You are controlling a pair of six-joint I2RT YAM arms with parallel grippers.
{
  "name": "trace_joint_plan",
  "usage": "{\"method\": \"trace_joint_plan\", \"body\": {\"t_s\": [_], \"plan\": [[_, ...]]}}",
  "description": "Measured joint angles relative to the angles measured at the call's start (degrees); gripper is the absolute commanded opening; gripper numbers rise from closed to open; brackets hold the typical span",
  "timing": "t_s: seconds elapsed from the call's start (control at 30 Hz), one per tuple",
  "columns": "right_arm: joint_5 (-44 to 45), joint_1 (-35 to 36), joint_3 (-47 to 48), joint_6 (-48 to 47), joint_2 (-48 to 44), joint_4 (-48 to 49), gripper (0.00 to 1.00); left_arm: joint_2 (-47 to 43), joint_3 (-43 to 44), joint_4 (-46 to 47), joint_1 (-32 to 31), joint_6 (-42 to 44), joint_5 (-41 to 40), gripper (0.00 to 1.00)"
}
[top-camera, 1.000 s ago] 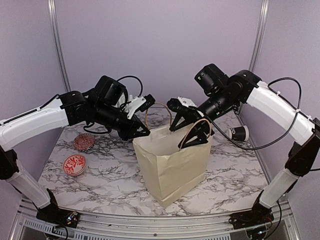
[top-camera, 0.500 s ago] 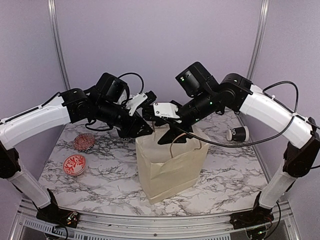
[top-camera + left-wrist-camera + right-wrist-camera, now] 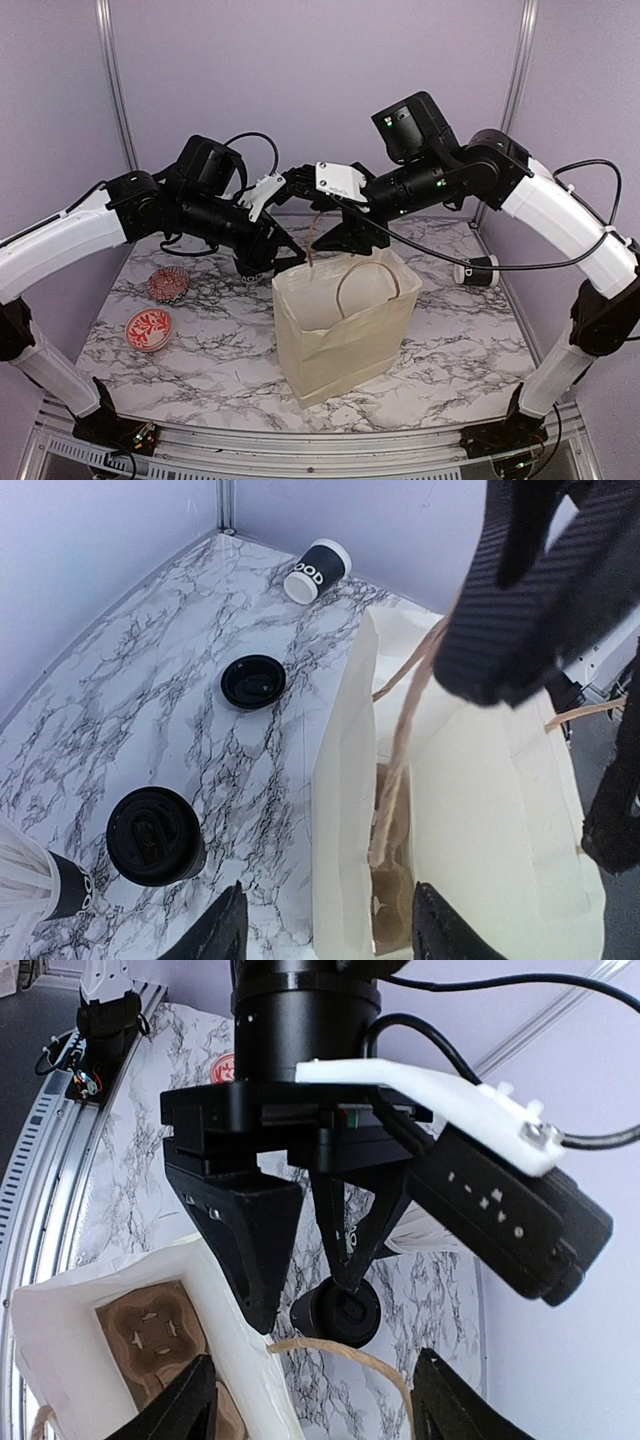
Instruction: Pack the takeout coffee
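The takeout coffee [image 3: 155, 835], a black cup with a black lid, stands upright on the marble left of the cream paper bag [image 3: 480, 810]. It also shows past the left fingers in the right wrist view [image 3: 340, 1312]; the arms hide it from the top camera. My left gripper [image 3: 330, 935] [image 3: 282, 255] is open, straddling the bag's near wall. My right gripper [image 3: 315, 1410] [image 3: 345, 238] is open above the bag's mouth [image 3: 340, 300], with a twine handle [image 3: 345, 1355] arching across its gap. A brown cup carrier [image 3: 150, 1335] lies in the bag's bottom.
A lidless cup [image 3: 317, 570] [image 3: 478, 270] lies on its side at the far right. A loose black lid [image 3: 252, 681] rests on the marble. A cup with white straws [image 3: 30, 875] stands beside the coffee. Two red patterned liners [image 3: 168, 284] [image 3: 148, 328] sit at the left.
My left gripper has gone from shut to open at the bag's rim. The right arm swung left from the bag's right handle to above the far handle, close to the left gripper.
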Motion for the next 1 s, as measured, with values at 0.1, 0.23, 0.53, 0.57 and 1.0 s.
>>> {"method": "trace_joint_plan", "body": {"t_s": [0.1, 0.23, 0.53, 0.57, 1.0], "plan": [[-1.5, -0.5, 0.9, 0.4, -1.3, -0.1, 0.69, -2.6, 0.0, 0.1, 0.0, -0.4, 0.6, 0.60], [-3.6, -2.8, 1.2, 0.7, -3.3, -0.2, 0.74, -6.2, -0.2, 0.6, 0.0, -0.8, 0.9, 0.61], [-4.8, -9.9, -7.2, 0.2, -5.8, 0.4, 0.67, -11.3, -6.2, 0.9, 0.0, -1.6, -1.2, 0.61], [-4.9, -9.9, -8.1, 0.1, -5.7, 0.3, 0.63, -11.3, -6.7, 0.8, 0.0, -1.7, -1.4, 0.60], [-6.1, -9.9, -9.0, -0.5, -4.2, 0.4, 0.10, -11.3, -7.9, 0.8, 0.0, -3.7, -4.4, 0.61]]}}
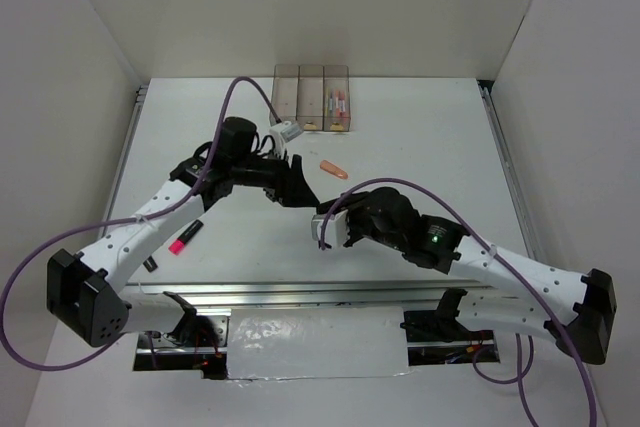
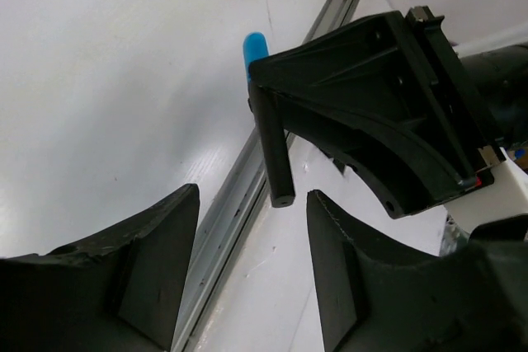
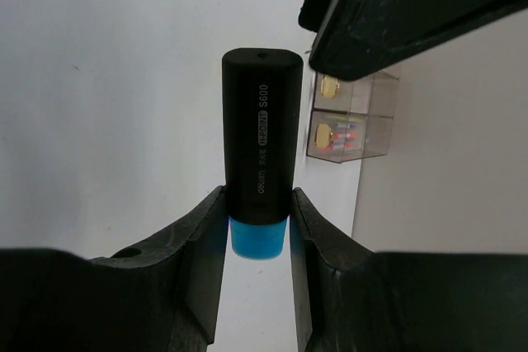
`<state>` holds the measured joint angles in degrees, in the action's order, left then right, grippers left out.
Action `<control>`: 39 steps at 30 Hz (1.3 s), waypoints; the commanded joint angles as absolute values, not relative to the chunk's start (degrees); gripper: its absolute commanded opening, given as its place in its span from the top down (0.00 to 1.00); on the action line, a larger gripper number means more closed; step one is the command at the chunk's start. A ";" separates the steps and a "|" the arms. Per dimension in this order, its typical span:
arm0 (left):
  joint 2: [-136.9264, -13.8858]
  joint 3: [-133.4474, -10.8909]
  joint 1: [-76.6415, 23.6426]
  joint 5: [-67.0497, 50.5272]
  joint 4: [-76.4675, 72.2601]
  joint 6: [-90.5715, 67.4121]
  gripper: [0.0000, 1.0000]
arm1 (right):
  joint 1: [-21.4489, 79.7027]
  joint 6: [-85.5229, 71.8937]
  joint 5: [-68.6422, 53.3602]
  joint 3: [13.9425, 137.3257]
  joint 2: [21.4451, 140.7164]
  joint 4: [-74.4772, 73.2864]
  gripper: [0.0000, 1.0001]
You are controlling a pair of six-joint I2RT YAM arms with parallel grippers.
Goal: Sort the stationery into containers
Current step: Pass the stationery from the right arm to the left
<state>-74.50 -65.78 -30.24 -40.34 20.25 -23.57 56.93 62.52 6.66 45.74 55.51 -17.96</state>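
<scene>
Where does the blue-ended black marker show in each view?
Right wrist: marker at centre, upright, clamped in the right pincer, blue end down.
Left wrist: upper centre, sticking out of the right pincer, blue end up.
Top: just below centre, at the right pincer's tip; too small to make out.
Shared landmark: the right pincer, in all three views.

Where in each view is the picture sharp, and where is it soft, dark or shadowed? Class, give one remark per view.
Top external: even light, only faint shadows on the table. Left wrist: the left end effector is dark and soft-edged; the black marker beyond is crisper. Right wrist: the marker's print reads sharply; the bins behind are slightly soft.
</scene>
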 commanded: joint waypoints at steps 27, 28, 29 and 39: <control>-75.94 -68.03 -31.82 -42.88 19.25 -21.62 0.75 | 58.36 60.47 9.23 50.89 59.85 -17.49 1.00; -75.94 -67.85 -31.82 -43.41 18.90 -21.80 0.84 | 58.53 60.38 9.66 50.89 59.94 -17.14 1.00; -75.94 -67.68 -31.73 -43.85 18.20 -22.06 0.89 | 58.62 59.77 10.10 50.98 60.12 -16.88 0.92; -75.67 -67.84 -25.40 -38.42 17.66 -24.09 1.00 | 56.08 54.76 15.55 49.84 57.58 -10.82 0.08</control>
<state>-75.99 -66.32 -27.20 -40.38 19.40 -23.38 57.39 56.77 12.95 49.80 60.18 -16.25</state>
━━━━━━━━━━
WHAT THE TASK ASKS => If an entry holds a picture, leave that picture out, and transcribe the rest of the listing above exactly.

RESULT OF THE EXERCISE =>
You are controlling a pair of six-joint I2RT YAM arms with parallel grippers.
{
  "name": "trace_joint_plan",
  "usage": "{\"method\": \"trace_joint_plan\", \"body\": {\"t_s\": [_], \"plan\": [[_, ...]]}}",
  "description": "Measured joint angles relative to the angles measured at the call's start (degrees); gripper is the absolute commanded opening; gripper numbers rise from closed to open; brackets hold the typical span",
  "timing": "t_s: seconds elapsed from the call's start (control at 30 Hz), one per tuple",
  "columns": "right_arm: joint_5 (-44 to 45), joint_1 (-35 to 36), joint_3 (-47 to 48), joint_6 (-48 to 47), joint_2 (-48 to 44), joint_4 (-48 to 49), gripper (0.00 to 1.00); left_arm: joint_2 (-47 to 43), joint_3 (-43 to 44), joint_4 (-46 to 47), joint_1 (-32 to 31), joint_6 (-42 to 44), joint_5 (-41 to 40), gripper (0.00 to 1.00)"
}
[top-camera, 1.000 s ago] 
[top-camera, 0.500 s ago] 
[top-camera + left-wrist-camera + right-wrist-camera, now] 
Instruction: Pack the takeout coffee
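The takeout coffee [image 3: 155, 835], a black cup with a black lid, stands upright on the marble left of the cream paper bag [image 3: 480, 810]. It also shows past the left fingers in the right wrist view [image 3: 340, 1312]; the arms hide it from the top camera. My left gripper [image 3: 330, 935] [image 3: 282, 255] is open, straddling the bag's near wall. My right gripper [image 3: 315, 1410] [image 3: 345, 238] is open above the bag's mouth [image 3: 340, 300], with a twine handle [image 3: 345, 1355] arching across its gap. A brown cup carrier [image 3: 150, 1335] lies in the bag's bottom.
A lidless cup [image 3: 317, 570] [image 3: 478, 270] lies on its side at the far right. A loose black lid [image 3: 252, 681] rests on the marble. A cup with white straws [image 3: 30, 875] stands beside the coffee. Two red patterned liners [image 3: 168, 284] [image 3: 148, 328] sit at the left.
My left gripper has gone from shut to open at the bag's rim. The right arm swung left from the bag's right handle to above the far handle, close to the left gripper.
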Motion for the next 1 s, as measured, with values at 0.1, 0.23, 0.53, 0.57 and 1.0 s.
>>> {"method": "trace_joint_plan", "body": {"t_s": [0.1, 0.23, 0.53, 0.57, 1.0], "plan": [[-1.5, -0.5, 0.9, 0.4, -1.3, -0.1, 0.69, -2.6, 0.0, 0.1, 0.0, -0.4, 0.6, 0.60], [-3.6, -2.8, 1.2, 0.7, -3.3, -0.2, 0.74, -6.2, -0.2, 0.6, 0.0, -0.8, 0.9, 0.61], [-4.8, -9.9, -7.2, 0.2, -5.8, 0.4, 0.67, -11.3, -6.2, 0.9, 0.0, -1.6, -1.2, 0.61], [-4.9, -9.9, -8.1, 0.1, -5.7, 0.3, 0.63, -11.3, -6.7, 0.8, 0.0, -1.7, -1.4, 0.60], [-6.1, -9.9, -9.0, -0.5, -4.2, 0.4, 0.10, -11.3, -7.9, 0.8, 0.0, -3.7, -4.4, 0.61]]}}
`<state>` holds the measured joint angles in degrees, in the action's order, left then right, grippers left out.
Action `<control>`: 39 steps at 30 Hz (1.3 s), waypoints; the commanded joint angles as absolute values, not relative to the chunk's start (degrees); gripper: its absolute commanded opening, given as its place in its span from the top down (0.00 to 1.00); on the action line, a larger gripper number means more closed; step one is the command at the chunk's start. A ";" separates the steps and a "|" the arms. Per dimension in this order, its typical span:
arm0 (left):
  joint 2: [-136.9264, -13.8858]
  joint 3: [-133.4474, -10.8909]
  joint 1: [-76.6415, 23.6426]
  joint 5: [-67.0497, 50.5272]
  joint 4: [-76.4675, 72.2601]
  joint 6: [-90.5715, 67.4121]
  gripper: [0.0000, 1.0000]
arm1 (right):
  joint 1: [-21.4489, 79.7027]
  joint 6: [-85.5229, 71.8937]
  joint 5: [-68.6422, 53.3602]
  joint 3: [13.9425, 137.3257]
  joint 2: [21.4451, 140.7164]
  joint 4: [-74.4772, 73.2864]
  gripper: [0.0000, 1.0001]
You are controlling a pair of six-joint I2RT YAM arms with parallel grippers.
Goal: Sort the stationery into containers
Current step: Pass the stationery from the right arm to the left
<state>-74.50 -65.78 -30.24 -40.34 20.25 -23.57 56.93 62.52 6.66 45.74 55.51 -17.96</state>
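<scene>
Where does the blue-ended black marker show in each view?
Right wrist: marker at centre, upright, clamped in the right pincer, blue end down.
Left wrist: upper centre, sticking out of the right pincer, blue end up.
Top: just below centre, at the right pincer's tip; too small to make out.
Shared landmark: the right pincer, in all three views.

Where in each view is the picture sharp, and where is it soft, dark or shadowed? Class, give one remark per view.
Top external: even light, only faint shadows on the table. Left wrist: the left end effector is dark and soft-edged; the black marker beyond is crisper. Right wrist: the marker's print reads sharply; the bins behind are slightly soft.
</scene>
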 commanded: joint waypoints at steps 27, 28, 29 and 39: <control>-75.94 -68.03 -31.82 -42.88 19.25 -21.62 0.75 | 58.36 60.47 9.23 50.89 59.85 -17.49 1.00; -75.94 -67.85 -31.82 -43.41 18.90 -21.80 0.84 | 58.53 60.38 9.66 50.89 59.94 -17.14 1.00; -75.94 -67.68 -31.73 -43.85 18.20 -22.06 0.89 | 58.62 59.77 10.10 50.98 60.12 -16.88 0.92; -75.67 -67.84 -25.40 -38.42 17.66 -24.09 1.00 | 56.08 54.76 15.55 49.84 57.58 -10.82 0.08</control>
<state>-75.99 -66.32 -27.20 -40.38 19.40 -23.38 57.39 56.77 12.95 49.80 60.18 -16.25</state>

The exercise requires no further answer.